What Are Schedules and Why Do They Matter?
Schedules are attachments to the main purchase agreement that provide critical details about the business being sold. These schedules include information on assets, liabilities, intellectual property, contracts, litigation, employee matters, and other material aspects of the company. The accuracy and completeness of these disclosures are essential because they clarify exactly what the buyer is acquiring and what risks they may be assuming. Schedules and the disclosures in them are important to sellers in order to avoid claims of misrepresentation later. They also can serve as an opportunity to highlight how a business has been properly operated (if that is the case). A seller who can comprehensively fulfill their duty to complete the disclosures will typically do so because they have been properly operating the business. Sellers should anticipate what they are going to have to disclose before going to market with their business. That exercise may reveal issues that, if no resolved before going to market, a buyer would use to negotiate down the purchase price.
Buyer Expectations and the Role of Disclosure
Buyers typically want sellers to disclose all material matters related to the business. However, the degree of disclosure is largely dictated by the purchase agreement itself. Some agreements require “full disclosure” of all material facts, while others limit disclosure to matters that would be considered materially adverse to the business. Because of this, buyers need to negotiate strong disclosure obligations to ensure they get the information necessary to make an informed decision.
The Risk of Incomplete or Misleading Schedules
For sellers, failing to properly complete the schedules can lead to serious liability. Many purchase agreements contain representations and warranties from the seller confirming that the disclosures are accurate and complete. If a seller omits key information—whether intentionally or by oversight—they may be held liable for breaches of representation, leading to indemnification claims or even post-closing litigation. Sellers should take the time to thoroughly review and complete the schedules, working with legal and financial advisors to ensure accuracy. Schedules that are or look incomplete may cause loss of a sale opportunity or open the door for a buyer to (re)negotiate the purchase price down.
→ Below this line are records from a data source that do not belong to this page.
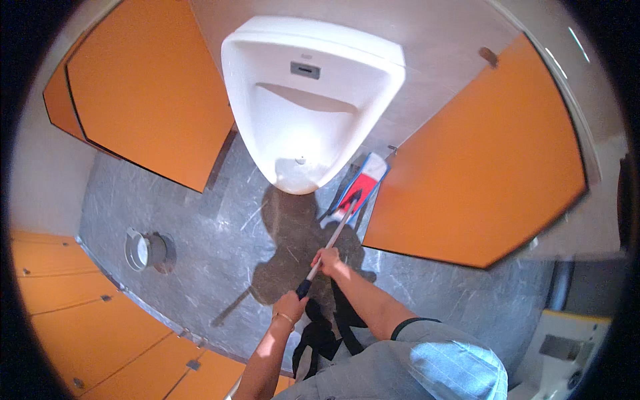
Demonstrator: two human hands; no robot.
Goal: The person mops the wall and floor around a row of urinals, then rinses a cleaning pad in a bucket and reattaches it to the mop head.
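Observation:
A flat mop with a red, white and blue head lies on the grey floor, below and right of the white urinal. Its pale pole slants down toward me and ends in a dark grip. My right hand wraps round the middle of the pole. Lower and to the left, my left hand is closed on the pole by the dark grip, a thin bracelet at its wrist. The mop head sits close beside the right orange partition, partly behind the pole's dark joint.
Orange partitions flank the urinal, the left partition and the right partition. A pale bucket stands on the grey floor to the left. Orange panels line the lower left. A white and yellow unit is at lower right.

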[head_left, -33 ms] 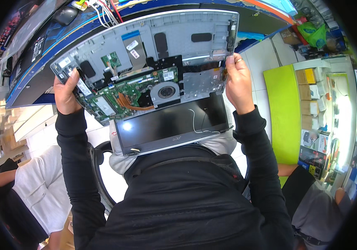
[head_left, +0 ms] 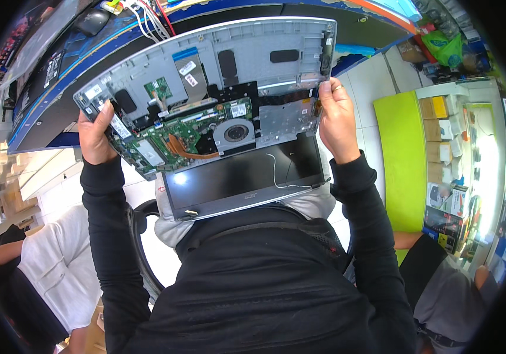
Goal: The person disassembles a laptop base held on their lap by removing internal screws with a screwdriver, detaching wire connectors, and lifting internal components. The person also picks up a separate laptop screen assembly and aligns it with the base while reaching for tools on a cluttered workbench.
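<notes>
Between my hands hangs an opened laptop base [head_left: 247, 44], its inside toward me, tilted with the right end higher. My left hand [head_left: 95, 133] grips its left edge, thumb on the inner face. My right hand [head_left: 338, 121], a ring on one finger, pinches the right edge. Inside show a green circuit board [head_left: 191, 130], a round fan [head_left: 233, 132], a copper heat pipe [head_left: 176, 144] and a grey metal plate [head_left: 285, 121]. Below, a detached laptop screen [head_left: 235, 177] lies across my lap with a thin white cable [head_left: 278, 168] on it; the base hides part of its upper edge.
Beyond the base runs a blue-edged workbench [head_left: 46, 97] with a black mouse [head_left: 92, 22] and cables [head_left: 149, 22]. To the right stand a lime-green panel [head_left: 399, 159] and a lit shelf [head_left: 465, 147] of boxes. People sit or stand at lower left [head_left: 58, 265] and lower right [head_left: 448, 289].
The laptop base has dipped slightly toward me at its top edge, and my left hand has shifted a little to the right. The screen on my lap stays put.
</notes>
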A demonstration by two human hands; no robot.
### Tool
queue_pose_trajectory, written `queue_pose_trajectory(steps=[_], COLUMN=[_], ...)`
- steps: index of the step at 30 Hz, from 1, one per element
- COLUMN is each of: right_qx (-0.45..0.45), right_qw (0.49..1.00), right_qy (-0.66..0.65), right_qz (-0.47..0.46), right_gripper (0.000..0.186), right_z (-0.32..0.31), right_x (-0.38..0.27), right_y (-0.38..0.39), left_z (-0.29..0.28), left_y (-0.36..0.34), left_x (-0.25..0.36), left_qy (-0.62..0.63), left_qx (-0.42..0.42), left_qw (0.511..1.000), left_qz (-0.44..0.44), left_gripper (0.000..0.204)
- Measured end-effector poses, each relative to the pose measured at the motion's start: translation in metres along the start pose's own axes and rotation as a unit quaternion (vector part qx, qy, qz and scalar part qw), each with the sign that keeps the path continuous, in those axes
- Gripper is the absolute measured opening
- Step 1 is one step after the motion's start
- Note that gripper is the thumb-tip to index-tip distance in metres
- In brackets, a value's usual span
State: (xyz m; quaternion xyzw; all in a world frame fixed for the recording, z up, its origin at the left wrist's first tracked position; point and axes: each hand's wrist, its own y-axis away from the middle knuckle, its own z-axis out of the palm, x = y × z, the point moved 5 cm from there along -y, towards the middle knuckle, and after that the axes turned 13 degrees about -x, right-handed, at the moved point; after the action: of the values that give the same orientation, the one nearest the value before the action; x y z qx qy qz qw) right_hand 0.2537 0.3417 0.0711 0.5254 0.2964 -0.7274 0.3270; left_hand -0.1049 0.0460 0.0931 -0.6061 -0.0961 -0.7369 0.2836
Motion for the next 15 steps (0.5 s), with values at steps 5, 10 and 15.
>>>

The Buyer’s Duty to Conduct Due Diligence
While sellers must be forthcoming, buyers also have a duty to conduct thorough due diligence. Buyers should take full advantage of their rights to request specific information in the schedules, rather than relying on generic disclosures. For example, instead of a broad disclosure regarding “material contracts,” a buyer should request a list of all contracts above a certain dollar threshold, contracts with key suppliers, or agreements that contain change-of-control provisions. By being specific, buyers can ensure they understand what they are purchasing and avoid surprises after closing.
Final Thoughts
The preparation and review of disclosure schedules are critical steps in any small business acquisition. Buyers must proactively negotiate strong disclosure obligations and conduct detailed due diligence, while sellers must ensure their schedules are accurate and complete to avoid post-closing liability. Proper handling of disclosures helps facilitate a smoother transaction and reduces the risk of disputes down the road.